僕の知る限り、特に地方においてこのような指導者の方々は多数いらっしゃいます。
確かに、これも以前書いたようにとんでもない「元有名」指導者のいい加減な話をけなすのは誰しも納得できます。しかし、問題は「自分以外」の者をすべて否定することであり、「神」としての貴方のパラダイムの中でウインブルドンへゆける...と、信じてしまったり、このまま一生ここで終わるであろう自分の人生に子供の将来を重ね、道連れにしてしまうような重罪を重ねることです。
そう、その指導者が本当に必死で勉強し、世界中のジュニアを見て廻って凄まじく大きな自分の世界を作っているのならまだ分かります。しかし、小さな自分の世界を作ってしまう...つまり自分の想像する世界観を固めてしまう方の多くはそんな大きな自信もなく、ただ単に「○○のコーチだ」ということだけを周りと自分にアピールする為に子供を犠牲にしている場合が多いんですね。そして、やっかいなことに「それ」を自分では理解できていません。
難しいですねえ、この問題は。
ま、日本のテニス環境では、コーチのネットワークが弱いこともこういった「選手のステップアップ」を疎外する要因なんでしょうねえ。
が!、このような指導者の方々が多くいらっしゃる反面、立派な方も数多く知っていますよ。
ある指導者は、自分のテニススクールに通うある女の子に才能を認め、「全日本ジュニア」に出場するまでは...と自分で区切りを決め、その時が来た時、「もう僕が教えることはありません。次のコーチを紹介しますからそこで頑張って下さい。」と、彼女のテニスの特性、性格などをびっしりと書いたノートと共に次のステップへと送りだしました。本当に御立派であり、これが当たり前の指導者の姿ですね。
一番は「コーチ同士の信頼」関係でしょうが、そのような素晴らしい信頼関係を日本中どれだけの育成をしているコーチが持っているのか...これは疑問ですねえ。

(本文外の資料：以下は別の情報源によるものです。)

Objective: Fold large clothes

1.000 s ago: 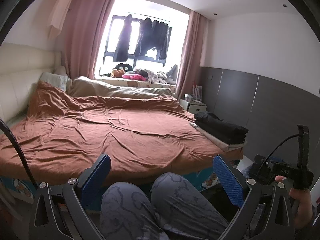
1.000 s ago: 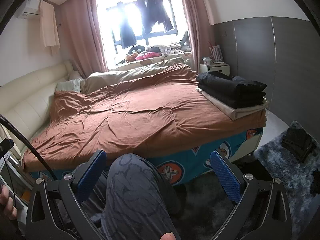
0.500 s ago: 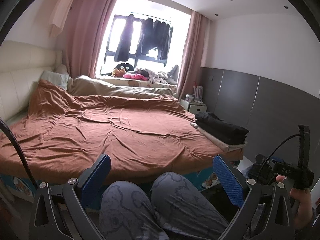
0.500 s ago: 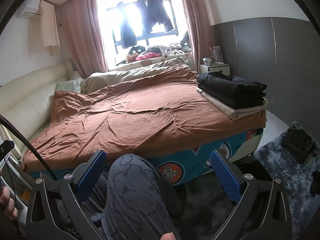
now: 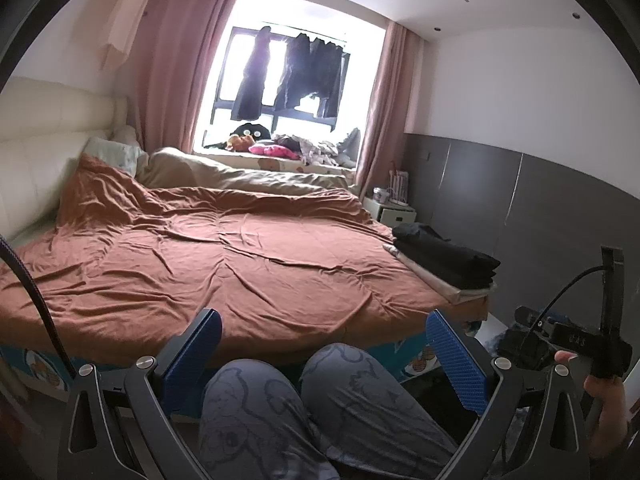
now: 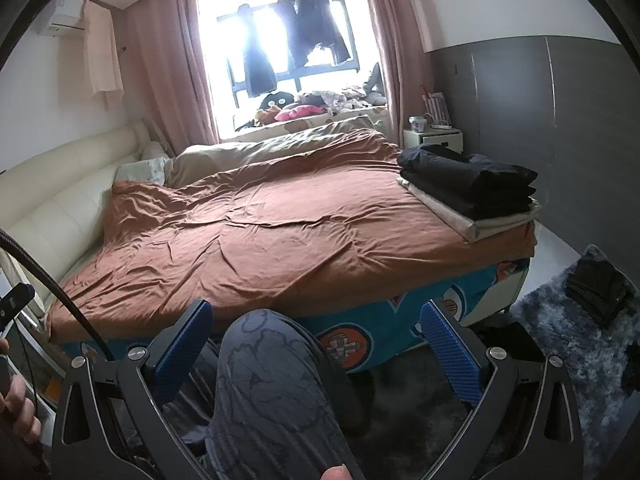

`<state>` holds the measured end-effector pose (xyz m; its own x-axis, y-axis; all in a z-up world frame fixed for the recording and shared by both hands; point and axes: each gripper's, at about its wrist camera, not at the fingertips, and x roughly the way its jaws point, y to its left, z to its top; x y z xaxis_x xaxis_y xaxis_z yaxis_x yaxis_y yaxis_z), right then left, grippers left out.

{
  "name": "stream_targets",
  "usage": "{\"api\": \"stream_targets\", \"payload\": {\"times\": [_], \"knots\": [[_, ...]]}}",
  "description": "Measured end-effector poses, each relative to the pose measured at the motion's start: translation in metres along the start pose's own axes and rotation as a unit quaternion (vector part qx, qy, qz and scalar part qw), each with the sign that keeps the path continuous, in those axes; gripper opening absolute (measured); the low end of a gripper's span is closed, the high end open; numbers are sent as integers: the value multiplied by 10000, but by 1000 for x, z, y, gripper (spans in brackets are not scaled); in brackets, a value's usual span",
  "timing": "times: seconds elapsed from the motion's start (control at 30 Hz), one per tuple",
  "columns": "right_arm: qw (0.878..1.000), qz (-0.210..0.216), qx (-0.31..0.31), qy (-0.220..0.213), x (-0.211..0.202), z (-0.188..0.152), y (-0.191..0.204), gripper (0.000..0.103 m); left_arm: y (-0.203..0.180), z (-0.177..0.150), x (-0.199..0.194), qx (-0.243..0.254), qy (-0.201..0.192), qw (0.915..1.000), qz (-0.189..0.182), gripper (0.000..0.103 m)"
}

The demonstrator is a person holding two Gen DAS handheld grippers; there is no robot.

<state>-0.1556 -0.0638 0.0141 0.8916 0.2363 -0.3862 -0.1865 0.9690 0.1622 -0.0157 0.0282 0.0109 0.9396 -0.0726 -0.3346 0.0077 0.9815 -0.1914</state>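
Observation:
A stack of folded clothes, dark pieces on a beige one (image 5: 444,262) (image 6: 472,190), lies on the right corner of a bed covered by a rust-brown sheet (image 5: 224,264) (image 6: 280,236). A dark garment (image 6: 600,288) lies on the grey rug at the right. My left gripper (image 5: 320,344) is open and empty, held low above the person's knees (image 5: 316,400), short of the bed. My right gripper (image 6: 316,334) is open and empty, also above a knee (image 6: 272,384). The right gripper's body shows at the right edge of the left wrist view (image 5: 576,340).
The bed's blue patterned side (image 6: 372,336) faces me. A cream headboard (image 5: 44,152) runs along the left. A white nightstand (image 6: 434,136) stands by the grey wall. Clothes hang in the window (image 5: 292,76); toys and laundry lie on the sill.
The left wrist view has shifted slightly, showing a little more of the bed. Both grippers stay open and empty; the right view is nearly unchanged.

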Motion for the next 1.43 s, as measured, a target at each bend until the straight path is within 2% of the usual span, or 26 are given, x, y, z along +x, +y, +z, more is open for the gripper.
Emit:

「取った」とか、「取られた」とか言い合っているレベルではどうしようもありません。
とにかく皆さん一緒に勉強しましょう。そう、選手も指導者も保護者も。
そして選手の為に何が一番良いかを割り出し、信頼できるネットワークを作りましょう。
分からないことがあったらお互い相談しましょう。
その為にこの tennis story は存在し、4月3日、シンポジウムも開かれます。